# intention urination in 3 1/2 year old as act of defiance



## jaxinsmom (Jul 24, 2006)

So my daughter has been toilet trained for over a year, but has recently began 'peeing' when she's upset or not getting what she wants.

For example, last Thursday she was trying to sleep in her older brothers bedroom, and it was not working out (he was complaining that she kept talking) so I told her she needed to sleep back in her bedroom and brought her there -- she's saying to me "I need to go pee" and Im saying "ok, go and tell me when you're done and I'll come wipe your bum".

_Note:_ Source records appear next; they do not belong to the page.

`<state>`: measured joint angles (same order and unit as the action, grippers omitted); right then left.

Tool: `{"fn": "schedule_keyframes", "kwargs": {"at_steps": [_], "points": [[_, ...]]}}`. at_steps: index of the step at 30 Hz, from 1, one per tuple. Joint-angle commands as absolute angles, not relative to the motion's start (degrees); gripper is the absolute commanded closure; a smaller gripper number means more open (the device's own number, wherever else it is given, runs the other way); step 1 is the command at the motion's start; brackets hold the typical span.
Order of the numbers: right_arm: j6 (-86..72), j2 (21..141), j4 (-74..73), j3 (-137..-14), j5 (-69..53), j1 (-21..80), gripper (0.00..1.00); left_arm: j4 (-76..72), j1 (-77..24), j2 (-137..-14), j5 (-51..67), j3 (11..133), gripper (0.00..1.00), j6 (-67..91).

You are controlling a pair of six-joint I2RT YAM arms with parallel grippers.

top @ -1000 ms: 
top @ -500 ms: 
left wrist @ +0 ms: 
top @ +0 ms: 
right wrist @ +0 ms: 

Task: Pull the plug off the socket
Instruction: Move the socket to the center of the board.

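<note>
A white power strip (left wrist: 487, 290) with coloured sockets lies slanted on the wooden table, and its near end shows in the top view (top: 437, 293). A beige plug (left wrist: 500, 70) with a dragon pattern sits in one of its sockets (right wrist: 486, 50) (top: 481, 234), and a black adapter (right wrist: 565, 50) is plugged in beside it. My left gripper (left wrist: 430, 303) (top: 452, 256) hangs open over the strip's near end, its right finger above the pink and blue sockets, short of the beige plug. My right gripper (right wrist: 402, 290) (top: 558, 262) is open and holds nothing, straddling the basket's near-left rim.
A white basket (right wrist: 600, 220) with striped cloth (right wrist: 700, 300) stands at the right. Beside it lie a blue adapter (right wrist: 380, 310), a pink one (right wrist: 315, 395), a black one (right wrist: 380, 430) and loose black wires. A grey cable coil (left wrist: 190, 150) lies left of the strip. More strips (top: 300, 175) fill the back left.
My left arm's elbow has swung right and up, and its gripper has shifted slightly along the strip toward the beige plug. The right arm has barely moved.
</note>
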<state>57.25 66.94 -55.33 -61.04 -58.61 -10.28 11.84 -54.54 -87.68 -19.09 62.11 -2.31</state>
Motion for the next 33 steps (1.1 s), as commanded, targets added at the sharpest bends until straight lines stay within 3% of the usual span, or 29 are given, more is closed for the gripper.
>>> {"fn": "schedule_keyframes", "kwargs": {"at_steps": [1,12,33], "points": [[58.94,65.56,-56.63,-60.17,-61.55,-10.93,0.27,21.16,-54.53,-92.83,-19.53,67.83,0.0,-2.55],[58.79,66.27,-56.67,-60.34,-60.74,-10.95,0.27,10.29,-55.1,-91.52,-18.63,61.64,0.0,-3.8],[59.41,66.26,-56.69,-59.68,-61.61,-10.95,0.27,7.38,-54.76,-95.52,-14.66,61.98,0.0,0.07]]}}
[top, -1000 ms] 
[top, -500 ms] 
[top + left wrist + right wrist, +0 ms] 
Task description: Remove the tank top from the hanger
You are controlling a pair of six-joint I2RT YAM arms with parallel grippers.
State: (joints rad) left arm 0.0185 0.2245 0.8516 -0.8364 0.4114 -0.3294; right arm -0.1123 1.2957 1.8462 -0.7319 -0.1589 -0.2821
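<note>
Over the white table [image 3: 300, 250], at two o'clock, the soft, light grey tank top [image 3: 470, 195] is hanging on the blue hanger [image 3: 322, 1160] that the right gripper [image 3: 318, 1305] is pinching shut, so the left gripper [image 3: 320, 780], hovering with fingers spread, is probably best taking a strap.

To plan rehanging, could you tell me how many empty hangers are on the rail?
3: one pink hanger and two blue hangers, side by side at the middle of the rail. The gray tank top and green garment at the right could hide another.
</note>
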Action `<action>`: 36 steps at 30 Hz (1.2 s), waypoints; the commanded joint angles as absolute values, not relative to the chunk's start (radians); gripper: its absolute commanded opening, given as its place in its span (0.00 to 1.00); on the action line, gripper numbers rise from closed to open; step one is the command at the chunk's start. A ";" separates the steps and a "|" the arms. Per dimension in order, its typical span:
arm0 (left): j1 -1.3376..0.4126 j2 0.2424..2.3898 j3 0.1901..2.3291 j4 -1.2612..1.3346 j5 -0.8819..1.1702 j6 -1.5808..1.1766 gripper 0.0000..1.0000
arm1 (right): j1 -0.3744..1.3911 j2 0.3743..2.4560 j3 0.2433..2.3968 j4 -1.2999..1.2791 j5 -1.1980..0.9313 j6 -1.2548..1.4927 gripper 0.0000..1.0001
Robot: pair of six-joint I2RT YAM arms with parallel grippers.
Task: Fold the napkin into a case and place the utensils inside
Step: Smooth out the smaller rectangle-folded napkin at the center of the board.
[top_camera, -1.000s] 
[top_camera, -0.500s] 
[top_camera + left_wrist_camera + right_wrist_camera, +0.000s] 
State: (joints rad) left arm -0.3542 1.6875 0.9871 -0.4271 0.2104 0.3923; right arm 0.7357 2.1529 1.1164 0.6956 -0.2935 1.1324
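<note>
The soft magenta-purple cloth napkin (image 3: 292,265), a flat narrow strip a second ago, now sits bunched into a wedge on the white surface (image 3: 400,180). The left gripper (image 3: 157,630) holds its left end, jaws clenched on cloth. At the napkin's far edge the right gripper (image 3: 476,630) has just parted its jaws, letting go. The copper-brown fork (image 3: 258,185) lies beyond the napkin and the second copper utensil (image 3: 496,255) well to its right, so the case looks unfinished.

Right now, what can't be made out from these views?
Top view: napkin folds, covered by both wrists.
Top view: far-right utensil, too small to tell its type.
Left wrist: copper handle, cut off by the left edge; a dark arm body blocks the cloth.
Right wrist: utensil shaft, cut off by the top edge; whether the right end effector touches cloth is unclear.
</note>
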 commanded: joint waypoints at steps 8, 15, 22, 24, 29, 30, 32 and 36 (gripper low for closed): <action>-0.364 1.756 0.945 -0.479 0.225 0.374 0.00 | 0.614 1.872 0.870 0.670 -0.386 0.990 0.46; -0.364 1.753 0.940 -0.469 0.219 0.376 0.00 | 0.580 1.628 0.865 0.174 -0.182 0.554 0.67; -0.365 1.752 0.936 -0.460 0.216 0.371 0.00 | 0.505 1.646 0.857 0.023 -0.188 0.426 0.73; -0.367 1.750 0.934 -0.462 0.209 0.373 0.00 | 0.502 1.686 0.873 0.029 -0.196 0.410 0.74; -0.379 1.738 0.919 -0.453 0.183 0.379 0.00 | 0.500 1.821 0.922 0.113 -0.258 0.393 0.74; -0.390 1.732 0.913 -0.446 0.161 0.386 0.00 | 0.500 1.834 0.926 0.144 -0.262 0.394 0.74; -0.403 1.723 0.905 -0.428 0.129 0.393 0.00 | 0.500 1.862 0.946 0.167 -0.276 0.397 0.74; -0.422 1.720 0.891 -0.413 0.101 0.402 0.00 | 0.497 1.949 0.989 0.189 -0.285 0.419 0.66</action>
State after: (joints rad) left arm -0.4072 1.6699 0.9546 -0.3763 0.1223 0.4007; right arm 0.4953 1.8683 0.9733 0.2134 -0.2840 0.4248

She's standing at the back of her bed holding on to the rail and saying "I need to pee" to which I continue to reply "Ok Nellah, go to the bathroom". She stands there looking at me, then a minute later says "there, im all done peeing..." and sure enough she has peed through her pajamas and there is a big puddle on her floor.


----------



## sosurreal09 (Nov 20, 2009)

This is a tough one and I have not BTDT but what was your reaction to this?


----------



## jaxinsmom (Jul 24, 2006)

total elimination reply -- i ignored the behaviour and took off her pj's and wiped her down and changed her sheets....problem is that now she does it within 10minutes of being put down to bed -- we'll here "mom, i peed" and she's peed the bed...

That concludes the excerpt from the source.